▶ _SOURCE MATERIAL_:

BEGIN

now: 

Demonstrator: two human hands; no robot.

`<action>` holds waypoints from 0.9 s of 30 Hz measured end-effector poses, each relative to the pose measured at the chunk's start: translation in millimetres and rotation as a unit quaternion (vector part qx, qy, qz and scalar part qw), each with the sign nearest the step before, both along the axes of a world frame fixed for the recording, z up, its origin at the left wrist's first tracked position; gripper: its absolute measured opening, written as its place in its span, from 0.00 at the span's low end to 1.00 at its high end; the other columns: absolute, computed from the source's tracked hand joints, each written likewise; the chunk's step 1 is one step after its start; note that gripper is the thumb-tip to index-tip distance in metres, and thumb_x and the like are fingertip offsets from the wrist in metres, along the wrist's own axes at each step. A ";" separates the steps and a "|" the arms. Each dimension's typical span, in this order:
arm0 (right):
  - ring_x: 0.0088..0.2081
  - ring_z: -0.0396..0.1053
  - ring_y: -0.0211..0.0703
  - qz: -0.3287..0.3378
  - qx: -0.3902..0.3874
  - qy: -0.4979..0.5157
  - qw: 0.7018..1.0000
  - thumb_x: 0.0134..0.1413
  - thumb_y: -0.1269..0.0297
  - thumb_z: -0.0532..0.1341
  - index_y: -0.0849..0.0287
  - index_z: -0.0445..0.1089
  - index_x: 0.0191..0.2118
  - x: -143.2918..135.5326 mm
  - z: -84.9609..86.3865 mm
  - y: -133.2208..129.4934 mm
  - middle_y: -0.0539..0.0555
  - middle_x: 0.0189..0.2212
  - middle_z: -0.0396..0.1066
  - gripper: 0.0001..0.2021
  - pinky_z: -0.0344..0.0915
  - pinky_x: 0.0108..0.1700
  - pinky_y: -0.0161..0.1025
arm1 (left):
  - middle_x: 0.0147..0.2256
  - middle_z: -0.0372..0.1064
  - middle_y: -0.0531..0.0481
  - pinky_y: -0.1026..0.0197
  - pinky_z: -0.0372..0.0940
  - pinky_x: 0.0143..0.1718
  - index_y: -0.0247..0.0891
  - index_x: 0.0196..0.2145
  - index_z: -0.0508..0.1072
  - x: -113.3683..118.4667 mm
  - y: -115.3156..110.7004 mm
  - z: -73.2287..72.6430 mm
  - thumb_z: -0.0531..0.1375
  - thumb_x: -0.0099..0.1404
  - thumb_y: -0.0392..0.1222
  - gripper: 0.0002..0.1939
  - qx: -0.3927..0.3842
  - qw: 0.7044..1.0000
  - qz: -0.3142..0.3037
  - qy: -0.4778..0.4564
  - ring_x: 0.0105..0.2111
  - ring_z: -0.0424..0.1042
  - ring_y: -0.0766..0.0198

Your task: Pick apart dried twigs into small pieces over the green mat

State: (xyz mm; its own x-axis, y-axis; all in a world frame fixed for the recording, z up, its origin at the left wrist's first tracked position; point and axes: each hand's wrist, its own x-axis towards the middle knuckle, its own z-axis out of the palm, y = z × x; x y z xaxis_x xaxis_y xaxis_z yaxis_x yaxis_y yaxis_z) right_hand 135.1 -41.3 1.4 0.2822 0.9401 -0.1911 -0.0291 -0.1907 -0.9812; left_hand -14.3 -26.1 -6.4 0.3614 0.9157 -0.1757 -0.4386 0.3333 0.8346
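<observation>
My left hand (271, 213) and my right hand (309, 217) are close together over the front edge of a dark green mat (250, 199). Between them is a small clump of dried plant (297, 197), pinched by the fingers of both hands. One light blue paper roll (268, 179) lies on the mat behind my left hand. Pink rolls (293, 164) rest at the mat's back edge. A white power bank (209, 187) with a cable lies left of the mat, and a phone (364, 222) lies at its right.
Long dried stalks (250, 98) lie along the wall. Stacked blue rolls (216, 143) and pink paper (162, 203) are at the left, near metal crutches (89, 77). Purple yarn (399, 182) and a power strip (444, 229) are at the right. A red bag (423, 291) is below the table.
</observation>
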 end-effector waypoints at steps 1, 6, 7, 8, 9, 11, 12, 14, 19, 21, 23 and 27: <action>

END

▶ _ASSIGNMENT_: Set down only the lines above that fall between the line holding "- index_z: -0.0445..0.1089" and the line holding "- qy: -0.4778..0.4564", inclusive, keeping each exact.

▶ _RESULT OF THE TASK_:
  - index_z: -0.0445..0.1089
  - index_x: 0.0191..0.2118
  - x: -143.2918..135.5326 mm
  - z: -84.9609..86.3865 mm
  - y: -133.2208..129.4934 mm
  - middle_y: -0.0539..0.0555
  - middle_x: 0.0189..0.2212
  - middle_z: -0.0396..0.1066
  - gripper: 0.0001..0.2021
  - pinky_z: -0.0344..0.0915
  - pinky_x: 0.0108..0.1700
  - pinky_y: -0.0161..0.1025
arm1 (left):
  - middle_x: 0.0147..0.2256
  - middle_z: -0.0372..0.1064
  - middle_y: -0.0531..0.0481
  - pinky_y: -0.1026..0.0197
  - pinky_z: -0.0372..0.0940
  - pinky_x: 0.0143..0.1718
  - index_y: -0.0247..0.0891
  - index_x: 0.0196..0.2145
  - index_z: -0.0508..0.1072
  - x: -113.3683..118.4667 mm
  - y: -115.3156..110.7004 mm
  - z: -73.2287..72.6430 mm
  - thumb_z: -0.0531..0.1375
  - thumb_x: -0.0099..0.1404
  - thumb_y: -0.0392..0.1222
  - gripper: 0.0002..0.1939
  - qx: -0.3927..0.3842
  - qw: 0.7044..1.0000
  - qz: -0.3142..0.3037
  - qy: -0.4778..0.4564

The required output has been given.